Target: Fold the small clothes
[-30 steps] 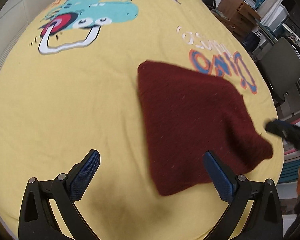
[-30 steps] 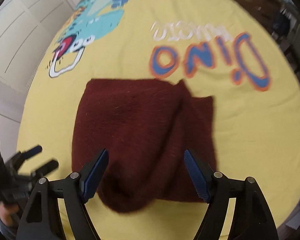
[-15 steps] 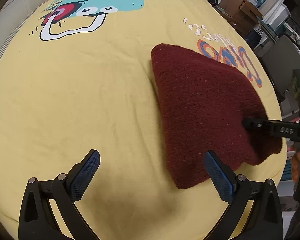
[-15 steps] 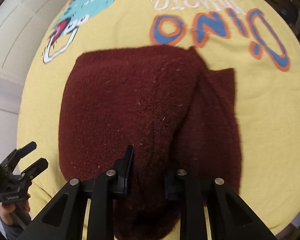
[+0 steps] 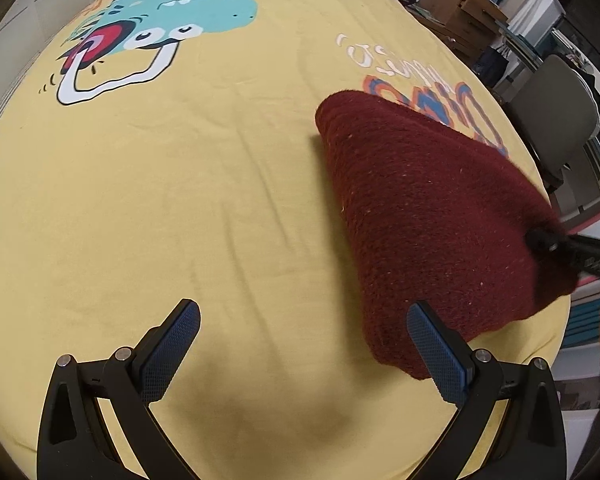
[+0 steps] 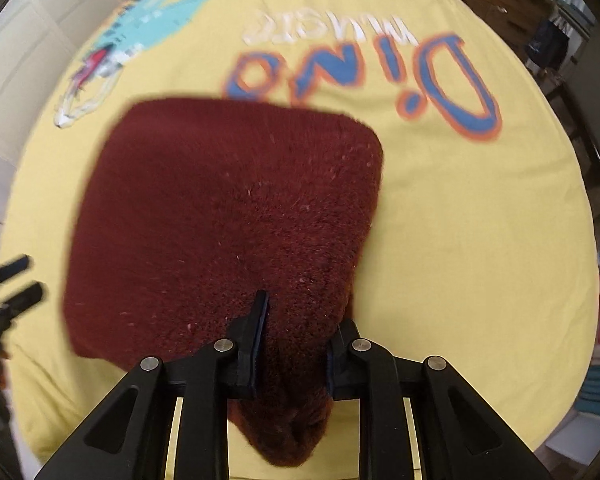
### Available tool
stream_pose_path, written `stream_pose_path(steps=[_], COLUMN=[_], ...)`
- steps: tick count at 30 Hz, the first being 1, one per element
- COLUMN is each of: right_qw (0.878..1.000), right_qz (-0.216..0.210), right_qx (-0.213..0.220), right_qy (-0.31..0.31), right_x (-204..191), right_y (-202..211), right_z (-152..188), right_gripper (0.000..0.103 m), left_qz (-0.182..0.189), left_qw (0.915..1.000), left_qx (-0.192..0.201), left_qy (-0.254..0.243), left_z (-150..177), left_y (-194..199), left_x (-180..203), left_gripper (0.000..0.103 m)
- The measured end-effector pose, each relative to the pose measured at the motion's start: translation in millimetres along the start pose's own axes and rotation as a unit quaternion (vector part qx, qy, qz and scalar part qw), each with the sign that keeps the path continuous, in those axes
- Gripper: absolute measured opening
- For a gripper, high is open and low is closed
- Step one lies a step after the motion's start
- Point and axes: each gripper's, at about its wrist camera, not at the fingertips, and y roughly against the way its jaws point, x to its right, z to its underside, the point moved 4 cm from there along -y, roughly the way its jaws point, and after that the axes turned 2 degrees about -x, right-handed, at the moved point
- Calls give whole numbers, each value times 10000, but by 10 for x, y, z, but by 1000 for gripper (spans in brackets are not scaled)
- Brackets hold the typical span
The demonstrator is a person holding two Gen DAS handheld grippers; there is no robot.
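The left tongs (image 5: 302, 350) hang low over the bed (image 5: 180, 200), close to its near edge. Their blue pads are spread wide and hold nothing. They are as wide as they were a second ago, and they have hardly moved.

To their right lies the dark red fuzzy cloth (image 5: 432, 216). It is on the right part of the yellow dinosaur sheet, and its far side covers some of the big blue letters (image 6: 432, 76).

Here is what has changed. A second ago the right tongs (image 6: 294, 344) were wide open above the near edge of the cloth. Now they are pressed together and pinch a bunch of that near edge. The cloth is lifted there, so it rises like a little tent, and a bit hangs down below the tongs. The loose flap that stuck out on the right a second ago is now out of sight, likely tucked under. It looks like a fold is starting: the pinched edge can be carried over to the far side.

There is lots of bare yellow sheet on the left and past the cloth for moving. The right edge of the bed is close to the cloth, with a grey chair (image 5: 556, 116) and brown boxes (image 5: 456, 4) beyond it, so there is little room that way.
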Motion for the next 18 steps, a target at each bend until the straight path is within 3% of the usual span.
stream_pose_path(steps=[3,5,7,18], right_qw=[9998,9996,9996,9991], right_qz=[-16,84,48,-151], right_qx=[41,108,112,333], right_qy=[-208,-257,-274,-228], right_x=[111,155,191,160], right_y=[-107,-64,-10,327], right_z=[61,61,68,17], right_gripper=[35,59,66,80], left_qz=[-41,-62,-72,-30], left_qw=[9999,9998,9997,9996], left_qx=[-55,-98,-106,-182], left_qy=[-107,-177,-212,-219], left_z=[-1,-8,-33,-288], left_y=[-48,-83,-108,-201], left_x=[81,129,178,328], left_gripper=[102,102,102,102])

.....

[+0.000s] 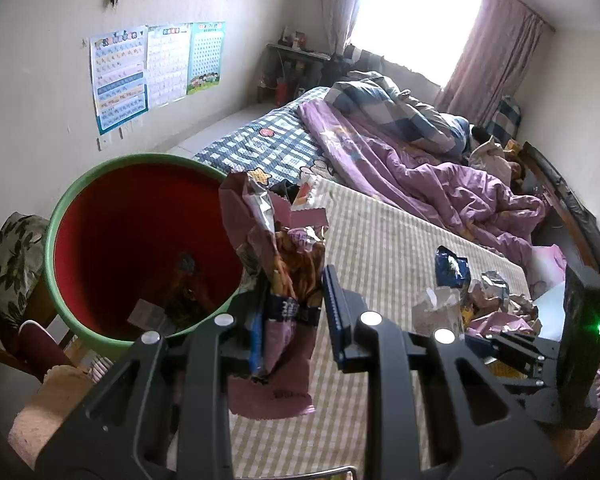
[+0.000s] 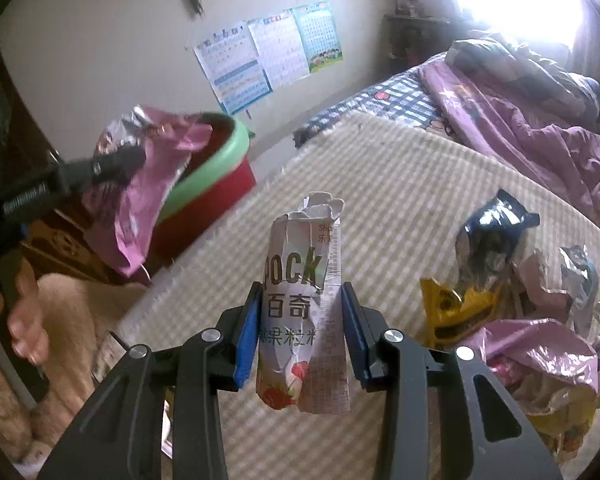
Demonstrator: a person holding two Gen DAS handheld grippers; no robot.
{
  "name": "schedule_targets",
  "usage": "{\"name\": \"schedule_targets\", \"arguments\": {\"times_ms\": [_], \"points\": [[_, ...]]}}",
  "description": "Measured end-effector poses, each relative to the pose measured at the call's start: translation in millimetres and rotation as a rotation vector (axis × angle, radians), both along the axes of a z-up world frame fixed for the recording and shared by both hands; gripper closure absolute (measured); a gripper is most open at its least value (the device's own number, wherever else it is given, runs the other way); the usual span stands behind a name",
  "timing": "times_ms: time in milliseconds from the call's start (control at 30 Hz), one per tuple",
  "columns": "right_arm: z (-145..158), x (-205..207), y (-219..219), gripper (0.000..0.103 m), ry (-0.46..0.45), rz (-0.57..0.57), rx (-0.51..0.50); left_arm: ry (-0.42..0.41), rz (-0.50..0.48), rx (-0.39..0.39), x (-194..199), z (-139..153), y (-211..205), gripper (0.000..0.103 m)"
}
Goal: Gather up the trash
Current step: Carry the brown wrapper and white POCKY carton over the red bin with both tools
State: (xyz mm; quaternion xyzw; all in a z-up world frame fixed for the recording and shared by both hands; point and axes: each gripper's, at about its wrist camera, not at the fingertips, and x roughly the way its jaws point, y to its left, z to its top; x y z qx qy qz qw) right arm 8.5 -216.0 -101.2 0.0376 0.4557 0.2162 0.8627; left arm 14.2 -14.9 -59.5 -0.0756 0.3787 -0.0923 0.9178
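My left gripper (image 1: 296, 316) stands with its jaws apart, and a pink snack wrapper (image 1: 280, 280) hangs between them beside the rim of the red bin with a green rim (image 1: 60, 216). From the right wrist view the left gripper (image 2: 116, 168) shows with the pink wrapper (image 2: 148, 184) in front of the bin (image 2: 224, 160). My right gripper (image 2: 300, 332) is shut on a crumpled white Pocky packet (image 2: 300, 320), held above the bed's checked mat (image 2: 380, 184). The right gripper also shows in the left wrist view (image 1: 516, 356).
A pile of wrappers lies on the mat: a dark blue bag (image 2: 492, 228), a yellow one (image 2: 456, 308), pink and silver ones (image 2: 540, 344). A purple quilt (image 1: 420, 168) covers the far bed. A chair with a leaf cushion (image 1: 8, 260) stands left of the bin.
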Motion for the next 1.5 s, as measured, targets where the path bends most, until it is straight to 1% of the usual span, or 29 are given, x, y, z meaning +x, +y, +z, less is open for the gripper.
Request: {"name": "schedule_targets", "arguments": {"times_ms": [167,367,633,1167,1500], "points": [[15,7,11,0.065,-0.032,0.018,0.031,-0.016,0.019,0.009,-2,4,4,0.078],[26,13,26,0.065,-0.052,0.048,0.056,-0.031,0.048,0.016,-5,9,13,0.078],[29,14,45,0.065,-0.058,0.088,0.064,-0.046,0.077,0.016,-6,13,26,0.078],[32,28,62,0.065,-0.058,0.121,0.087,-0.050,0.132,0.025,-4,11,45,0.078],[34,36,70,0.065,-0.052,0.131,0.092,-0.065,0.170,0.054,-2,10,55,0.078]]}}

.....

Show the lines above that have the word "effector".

→ **Answer for this exercise**:
- The measured end-effector pose, each relative to the pose measured at the motion's start: translation in millimetres along the start pose's own axes and rotation as a unit quaternion (vector part qx, qy, qz and scalar part qw), each with the sign that keeps the path continuous, in those axes
  "description": "Measured end-effector poses, each relative to the pose measured at the call's start: translation in millimetres and rotation as a rotation vector (axis × angle, radians), both along the axes of a z-up world frame fixed for the recording and shared by both hands; gripper closure absolute (measured); a gripper is most open at its least value (the device's own number, wherever else it is given, runs the other way); the usual span stands behind a name",

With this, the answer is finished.